Basically, two servants from long ago switched bodies with two little kids they looked after. They got caught during the ritual by the children’s father who then lynched the servants who were actually his children. The two children grew old and then stole the bodies of the couple that bought their land, Ben and Violet Devereaux. Now that Ben and Violet are getting older the couple is looking to switch bodies yet again with Caroline and the lawyer working with their estate, Luke Marshall (Peter Sarsgaard). Prior to us joining this tale and unbeknownst to Caroline Papa Justify (played by Ronald McCall), the Voodoo practitioner and part of the couple that switches bodies, has already assumed Luke’s body. At the end of the movie Papa Justify and his wife Mama Cecile (played by Jeryl Prescott) are successful and assume the bodies of Caroline and Luke while sending them, now trapped in Violet and Ben’s bodies, to a care facility.

Now for starters Caroline did the most and I would’ve been shocked if this didn’t happen to her. She finds out Voodoo is afoot and just brazenly goes to a Voodoo practitioner in town and asks for help, gets a spell/ritual instructions, and just does it. She has no understanding of the ramifications and just balls to the wall plays around with deities and spirits way out of her league with a bizarrely large confidence. Caroline goes toe to toe with Violet (who is actually Mama Cecile) without a second thought. She finds out about the possible Voodoo in the first place by snooping in her employer’s home. Granted I commend her for caring so much about her patient and seriously going above and beyond, even illegally, to get him to safety. This of course fails epicly and she even traps herself in a protective sigil, doing the work for Mama Cecil in their final battle.

A comment at the end perfectly summed up how I had been feeling. When Mama Cecile now inside Caroline’s body and Papa Justify now in Luke’s body are speaking to one another while looking in the mirror and Cecile says something along the lines of, “you promised me a black one this time,” only to have Papa Justify retort that beggars can’t be choosers. They cannot get the Black caregivers to fall enough into the trap and believe the Voodoo enough to switch bodies with them. This summed up my sentiments towards Caroline in that only a naive white girl would do half of the shit she did in this movie that put her in harm's way and ultimately led to her demise.

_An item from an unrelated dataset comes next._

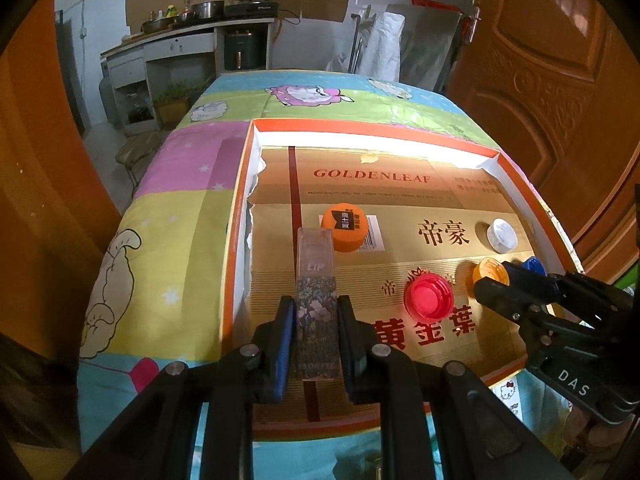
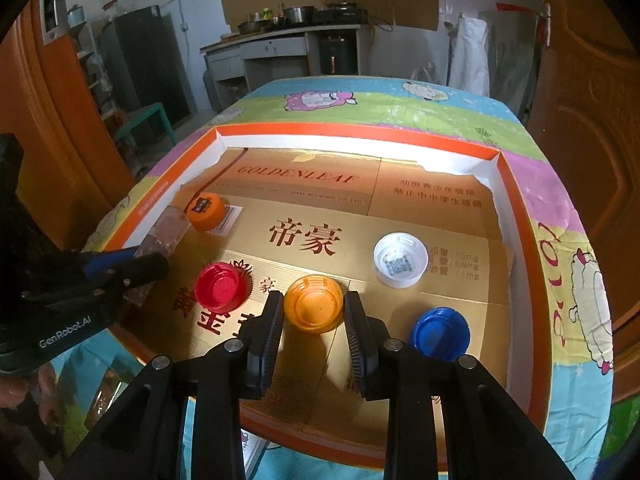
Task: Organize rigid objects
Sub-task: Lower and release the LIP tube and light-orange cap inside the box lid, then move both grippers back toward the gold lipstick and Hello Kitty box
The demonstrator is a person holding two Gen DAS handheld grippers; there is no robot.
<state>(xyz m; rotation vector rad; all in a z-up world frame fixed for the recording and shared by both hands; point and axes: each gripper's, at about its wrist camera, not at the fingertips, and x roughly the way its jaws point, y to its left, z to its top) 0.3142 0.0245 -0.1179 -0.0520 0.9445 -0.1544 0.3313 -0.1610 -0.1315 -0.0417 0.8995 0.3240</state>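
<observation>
Yellow-orange ribbed plastic cap point(image 2: 314, 306) sits between the spread right gripper point(image 2: 314, 328), which should close squarely, while the left gripper point(image 1: 314, 320) clamps the floral lip-gloss tube point(image 1: 315, 292).

A lived-in home, with its kitchen corner in view. At 12 o'clock a counter point(image 2: 280, 36) carries pots point(image 2: 298, 14) and a stove point(image 2: 344, 14), with an air fryer point(image 2: 334, 54) tucked below. A gas cylinder point(image 1: 106, 94) stands at 10 o'clock, beside a dark fridge point(image 2: 144, 60). Carved wooden doors point(image 1: 560, 92) fill 3 o'clock. In front, a table under a cartoon sheep cloth point(image 1: 180, 184)
</observation>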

I enjoy this type of witchcraft tale in that I’m not fully on one side or another. I see what Cecile and Justify are doing and have an even greater empathy due to the circumstances they sought to escape through their rituals. I also found Caroline to not always be a likable character, making it easier to rationalize with both sides.

Most of the movie is psychological and supernatural with limited jump scares despite scary things happening throughout. I feel this is one of the early 2000s films that isn’t commended for being as good as it is enough of the time. It’s an interesting watch that spells the story out for you just enough that you’re not confused at the end but still have to piece some details together to understand the depth of how fucked up the situation is.